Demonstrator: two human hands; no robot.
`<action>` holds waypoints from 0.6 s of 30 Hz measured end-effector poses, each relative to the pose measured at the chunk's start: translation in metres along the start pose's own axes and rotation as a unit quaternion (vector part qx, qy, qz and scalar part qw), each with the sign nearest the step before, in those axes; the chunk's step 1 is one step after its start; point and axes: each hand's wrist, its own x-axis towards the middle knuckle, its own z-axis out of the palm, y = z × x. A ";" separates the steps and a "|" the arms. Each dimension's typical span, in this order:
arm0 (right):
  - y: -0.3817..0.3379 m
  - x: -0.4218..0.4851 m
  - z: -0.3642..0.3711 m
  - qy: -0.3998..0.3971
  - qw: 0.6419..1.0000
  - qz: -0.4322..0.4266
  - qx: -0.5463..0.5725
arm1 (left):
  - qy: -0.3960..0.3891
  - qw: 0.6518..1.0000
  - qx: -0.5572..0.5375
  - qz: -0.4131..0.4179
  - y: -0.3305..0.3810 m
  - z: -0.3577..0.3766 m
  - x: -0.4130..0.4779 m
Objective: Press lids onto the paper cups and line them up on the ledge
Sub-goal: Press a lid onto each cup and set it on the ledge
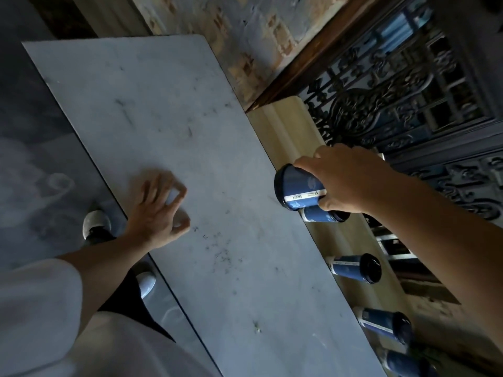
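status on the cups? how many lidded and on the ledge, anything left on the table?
Done: four lidded cups, first, second, third, fourth, on the ledge. In hand: the right hand holds a fifth cup, dark end toward the camera, above the ledge. Left: setting it down. The left hand is empty; no cups on the table.

Five blue lidded cups (300,187), one table (168,118), one ledge (288,131), two hands (160,213), two shoes (96,223)
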 end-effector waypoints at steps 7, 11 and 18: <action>-0.004 0.002 0.004 -0.015 0.996 0.022 0.082 | 0.021 1.000 0.003 0.003 -0.001 0.004 0.001; -0.003 0.005 0.003 0.000 0.997 0.022 0.078 | 0.028 1.000 0.011 0.000 -0.001 0.006 0.002; -0.002 0.004 -0.001 0.006 0.997 0.026 0.076 | 0.029 0.999 0.016 0.005 -0.004 0.009 0.005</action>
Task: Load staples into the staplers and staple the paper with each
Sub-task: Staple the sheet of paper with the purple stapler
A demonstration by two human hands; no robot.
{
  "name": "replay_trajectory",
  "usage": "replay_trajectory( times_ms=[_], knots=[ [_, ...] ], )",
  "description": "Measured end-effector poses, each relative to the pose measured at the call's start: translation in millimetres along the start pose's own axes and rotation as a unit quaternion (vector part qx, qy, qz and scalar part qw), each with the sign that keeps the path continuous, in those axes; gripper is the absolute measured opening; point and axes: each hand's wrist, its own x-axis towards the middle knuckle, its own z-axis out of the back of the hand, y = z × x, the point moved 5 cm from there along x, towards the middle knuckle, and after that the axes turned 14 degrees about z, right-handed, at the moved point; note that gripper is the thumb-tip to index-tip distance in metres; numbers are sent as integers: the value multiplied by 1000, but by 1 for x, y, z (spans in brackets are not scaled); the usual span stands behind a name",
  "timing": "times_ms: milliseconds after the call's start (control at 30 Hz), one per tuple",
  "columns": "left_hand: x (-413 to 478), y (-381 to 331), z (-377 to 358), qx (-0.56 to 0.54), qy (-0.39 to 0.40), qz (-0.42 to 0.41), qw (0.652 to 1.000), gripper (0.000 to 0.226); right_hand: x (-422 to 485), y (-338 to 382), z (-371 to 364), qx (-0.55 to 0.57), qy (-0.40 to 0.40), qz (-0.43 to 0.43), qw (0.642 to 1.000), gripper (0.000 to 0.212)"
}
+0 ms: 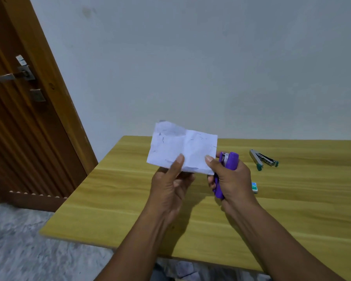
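The left hand held a creased white paper up above the wooden table, thumb pressed on the front near the lower edge, the other fingers hidden behind the sheet. Small dark marks dotted the sheet; whether they were staples could not be told. At three o'clock from that hand, close beside it, the right hand was wrapped around a purple stapler, its nose pointing up toward twelve o'clock and sitting just at the paper's lower right corner; the thumb lay on that corner. Whether the stapler's mouth was over the paper could not be told. A metal stapler with green ends lay open on the table at about two o'clock from the right hand, well apart from it. A small staple box lay on the table just beside the right hand, at three o'clock.
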Motion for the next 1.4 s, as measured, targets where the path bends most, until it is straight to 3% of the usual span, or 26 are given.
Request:
replay_trajectory(
  times_ms=[133, 267, 333, 433, 500, 700, 800, 933, 1100, 1233, 1333, 1400],
  knots=[
    [5, 20, 5, 48, -79, -24, 995, 23, -6, -1, -1, -33, 52, 0, 998, 24],
    [11, 2, 15, 68, -111, -61, 990, 11, -8, 0, 11, -44, 175, -66, 981, 61],
    [12, -9, 17, 116, -98, -82, 985, 11, -10, -2, 16, -47, 220, -102, 969, 65],
    [12, -18, 11, 187, -66, -101, 975, 24, -13, -3, 17, -38, 254, -147, 955, 61],
    [11, -23, 8, 215, -58, -111, 969, 21, -16, -4, 14, -26, 263, -167, 950, 56],
    [0, -31, -1, 304, -46, -143, 941, 24, -12, 2, 6, -41, 296, -75, 951, 50],
    [-2, -37, -1, 335, -76, -168, 924, 14, -12, 1, 7, -41, 306, -75, 948, 50],
    [-5, -41, -7, 370, -82, -207, 902, 16, -14, 0, 7, -19, 312, -92, 945, 42],
    [-4, -39, -12, 385, -60, -219, 895, 16, -12, -3, 5, -10, 299, -91, 950, 51],
    [-5, -34, -14, 411, -52, -198, 888, 9, -10, 0, 5, -28, 274, -72, 959, 36],
    [-7, -35, -13, 380, -50, -192, 903, 11, -7, 3, 5, -55, 270, -38, 960, 35],
    [-7, -35, -13, 362, -43, -177, 914, 5, -6, 5, 5, -77, 269, -16, 960, 22]
  ],
)
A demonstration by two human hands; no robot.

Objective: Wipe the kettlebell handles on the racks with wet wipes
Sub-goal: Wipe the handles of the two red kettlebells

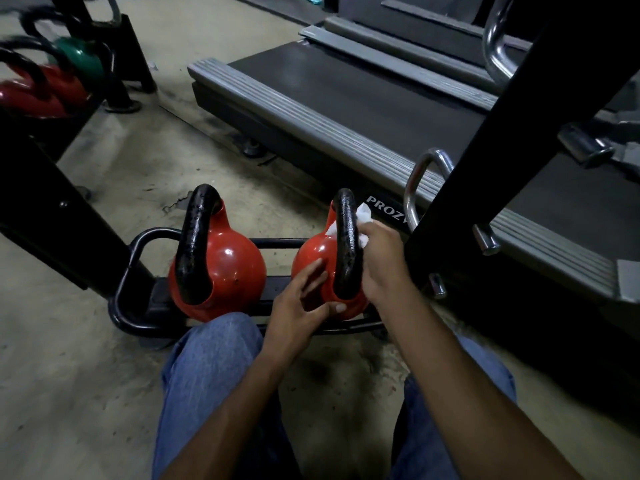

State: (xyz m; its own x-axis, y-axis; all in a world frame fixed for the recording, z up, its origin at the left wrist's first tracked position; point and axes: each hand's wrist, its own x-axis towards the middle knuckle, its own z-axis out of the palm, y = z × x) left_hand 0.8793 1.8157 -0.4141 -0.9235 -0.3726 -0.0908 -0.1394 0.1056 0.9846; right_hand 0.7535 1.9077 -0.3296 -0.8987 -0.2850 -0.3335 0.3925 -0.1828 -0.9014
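Kettlebells (pixel 218 268) on near rack (pixel 145 233) number two; right hand (pixel 381 261) holds one wipe (pixel 364 213).

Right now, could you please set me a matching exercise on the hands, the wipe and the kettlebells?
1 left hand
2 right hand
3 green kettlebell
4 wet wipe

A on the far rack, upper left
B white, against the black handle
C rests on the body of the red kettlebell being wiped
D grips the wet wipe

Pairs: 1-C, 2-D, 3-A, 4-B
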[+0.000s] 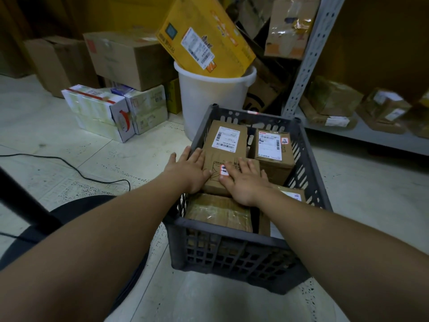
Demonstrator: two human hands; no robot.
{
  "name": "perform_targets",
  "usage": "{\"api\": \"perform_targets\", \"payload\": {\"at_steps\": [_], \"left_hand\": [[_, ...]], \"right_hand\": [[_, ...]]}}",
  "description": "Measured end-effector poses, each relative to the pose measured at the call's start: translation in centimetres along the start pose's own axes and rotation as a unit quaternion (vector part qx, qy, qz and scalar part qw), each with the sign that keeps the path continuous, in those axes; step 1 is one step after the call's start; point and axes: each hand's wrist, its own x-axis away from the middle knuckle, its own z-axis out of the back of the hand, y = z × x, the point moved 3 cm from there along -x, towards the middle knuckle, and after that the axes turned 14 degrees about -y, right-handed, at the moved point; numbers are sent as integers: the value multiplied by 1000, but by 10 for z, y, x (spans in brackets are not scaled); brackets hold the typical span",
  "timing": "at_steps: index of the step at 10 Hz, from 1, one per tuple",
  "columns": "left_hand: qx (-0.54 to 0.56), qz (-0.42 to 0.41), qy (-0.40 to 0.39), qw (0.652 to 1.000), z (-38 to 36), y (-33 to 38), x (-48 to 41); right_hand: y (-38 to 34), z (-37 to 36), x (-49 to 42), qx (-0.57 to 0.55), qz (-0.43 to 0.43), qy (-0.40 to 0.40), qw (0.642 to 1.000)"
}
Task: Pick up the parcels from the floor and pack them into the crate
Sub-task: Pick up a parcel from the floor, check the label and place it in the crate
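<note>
A dark grey slotted crate (308, 159) stands on the floor in front of me and holds several brown parcels. A long cardboard parcel (222, 145) with a white label lies along the crate's left side. My left hand (188, 169) lies flat with straight fingers on that parcel's left edge, by the crate wall. My right hand (243, 180) presses flat on its near end, partly covering a small red and white sticker. A squarer labelled box (272, 147) sits at the far right of the crate. A tape-wrapped parcel (218, 211) lies at the near left.
A white bucket (209, 101) holding a tilted yellow box (202, 36) stands just behind the crate. Cardboard and white boxes (109, 108) are stacked at the left. A metal shelf (362, 131) with parcels runs along the right. A black cable (76, 169) crosses the floor.
</note>
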Motion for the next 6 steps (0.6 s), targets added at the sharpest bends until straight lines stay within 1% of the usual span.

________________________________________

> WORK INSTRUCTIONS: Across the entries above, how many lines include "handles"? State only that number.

> SOLUTION FOR THIS EXERCISE: 2